WEDNESDAY, 30 JUNE 2021
SUBJECTS: Medicare changes coming into effect; lack of bulk billing in Canberra; COVID restrictions across the country; vaccine rollout; national quarantine; Morrison Government failing Australians during a health pandemic; confusion over Morrison Government’s vaccine messaging; international caps on arrivals; gig economy; industrial relations; Menulog.
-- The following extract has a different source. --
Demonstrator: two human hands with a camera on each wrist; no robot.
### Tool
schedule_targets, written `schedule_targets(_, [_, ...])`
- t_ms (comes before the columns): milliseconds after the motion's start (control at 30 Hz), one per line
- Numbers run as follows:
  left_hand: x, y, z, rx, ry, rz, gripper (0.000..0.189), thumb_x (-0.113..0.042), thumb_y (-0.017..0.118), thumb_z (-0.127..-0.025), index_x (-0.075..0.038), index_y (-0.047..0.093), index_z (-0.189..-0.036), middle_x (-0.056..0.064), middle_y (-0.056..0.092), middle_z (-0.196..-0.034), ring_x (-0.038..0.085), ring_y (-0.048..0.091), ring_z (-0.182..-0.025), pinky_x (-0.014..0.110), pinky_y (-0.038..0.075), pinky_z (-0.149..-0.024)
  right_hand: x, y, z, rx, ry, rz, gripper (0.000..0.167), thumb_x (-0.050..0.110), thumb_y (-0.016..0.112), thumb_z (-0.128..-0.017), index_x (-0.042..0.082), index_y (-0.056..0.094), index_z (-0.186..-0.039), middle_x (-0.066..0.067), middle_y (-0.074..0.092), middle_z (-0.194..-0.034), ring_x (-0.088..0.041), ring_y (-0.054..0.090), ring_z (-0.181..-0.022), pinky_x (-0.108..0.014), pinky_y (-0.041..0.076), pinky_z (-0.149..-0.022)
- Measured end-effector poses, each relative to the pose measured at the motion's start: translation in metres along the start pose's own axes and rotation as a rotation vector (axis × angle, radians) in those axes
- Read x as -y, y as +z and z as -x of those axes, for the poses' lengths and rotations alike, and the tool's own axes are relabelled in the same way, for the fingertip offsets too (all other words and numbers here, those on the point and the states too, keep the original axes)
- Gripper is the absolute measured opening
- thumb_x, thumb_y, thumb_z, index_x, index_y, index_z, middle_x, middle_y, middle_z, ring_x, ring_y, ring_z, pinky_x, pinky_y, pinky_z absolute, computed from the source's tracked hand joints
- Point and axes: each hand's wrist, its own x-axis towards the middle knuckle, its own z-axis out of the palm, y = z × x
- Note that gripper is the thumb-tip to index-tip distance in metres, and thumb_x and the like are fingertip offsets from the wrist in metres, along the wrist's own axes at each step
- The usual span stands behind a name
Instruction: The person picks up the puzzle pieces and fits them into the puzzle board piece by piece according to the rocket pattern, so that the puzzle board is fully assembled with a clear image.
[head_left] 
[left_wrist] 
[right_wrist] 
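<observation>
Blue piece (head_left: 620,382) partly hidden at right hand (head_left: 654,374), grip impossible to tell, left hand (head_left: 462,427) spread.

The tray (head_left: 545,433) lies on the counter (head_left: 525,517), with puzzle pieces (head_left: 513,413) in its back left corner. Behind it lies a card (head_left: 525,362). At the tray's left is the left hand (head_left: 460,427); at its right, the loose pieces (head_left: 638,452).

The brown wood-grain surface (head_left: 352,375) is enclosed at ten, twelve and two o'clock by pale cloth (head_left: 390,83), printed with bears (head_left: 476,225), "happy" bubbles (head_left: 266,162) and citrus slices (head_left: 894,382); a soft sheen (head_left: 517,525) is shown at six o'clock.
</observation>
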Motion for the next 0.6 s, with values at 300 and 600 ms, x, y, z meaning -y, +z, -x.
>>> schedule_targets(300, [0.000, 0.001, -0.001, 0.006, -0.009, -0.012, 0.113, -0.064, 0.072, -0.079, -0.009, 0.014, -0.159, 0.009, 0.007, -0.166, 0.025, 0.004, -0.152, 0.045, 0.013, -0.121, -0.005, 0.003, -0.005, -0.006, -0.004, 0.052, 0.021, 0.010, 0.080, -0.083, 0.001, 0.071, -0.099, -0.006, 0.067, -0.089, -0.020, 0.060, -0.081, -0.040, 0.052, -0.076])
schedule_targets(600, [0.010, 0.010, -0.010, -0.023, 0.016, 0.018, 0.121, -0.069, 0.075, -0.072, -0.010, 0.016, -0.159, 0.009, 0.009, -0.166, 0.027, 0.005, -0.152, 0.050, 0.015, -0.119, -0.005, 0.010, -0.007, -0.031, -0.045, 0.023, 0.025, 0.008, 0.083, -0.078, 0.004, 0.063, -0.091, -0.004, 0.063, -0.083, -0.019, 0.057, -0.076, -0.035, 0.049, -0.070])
ALICIA PAYNE, MEMBER FOR CANBERRA: Good morning, everyone. I'm Alicia Payne, the Member for Canberra. And it's great to have our Leader, Anthony Albanese, here in the electorate this morning to talk about Medicare and bulk billing in Canberra. We're here at Macquarie shops at the Macquarie office of the National Health Co-op, one of eight in Canberra. They've just gone into administration. One of the reasons they have is that the bulk billing incentives are not enabling them to survive in providing bulk billing. Now, Canberrans know how hard it is to get a bulk billing doctor appointment here in Canberra. In this electorate, we have the lowest rate of bulk billing in the country. Canberra has a bulk billing rate of around 33 per cent compared to the national average of 65 per cent. And it's not good enough. I've written to Minister Greg Hunt saying that we need a strategy to ensure that Canberra can improve its rates of bulk billing. In 2019, the Government removed the rural bulk billing incentive from Canberra. And while that might make sense because we're not really a rural area, it has meant that our already low rates of bulk billing have further struggled. And it's really important that people in Canberra can access bulk billing appointments with their GP. Canberrans have written to me about the changes to take effect tomorrow to Medicare, not sure if important surgeries will be covered. It's all just indicative of the Government's lack of support for Medicare, which of course, Labor created, and Labor will always support. And I'm proud to hand over to Anthony to talk further about this. Thanks, Anthony.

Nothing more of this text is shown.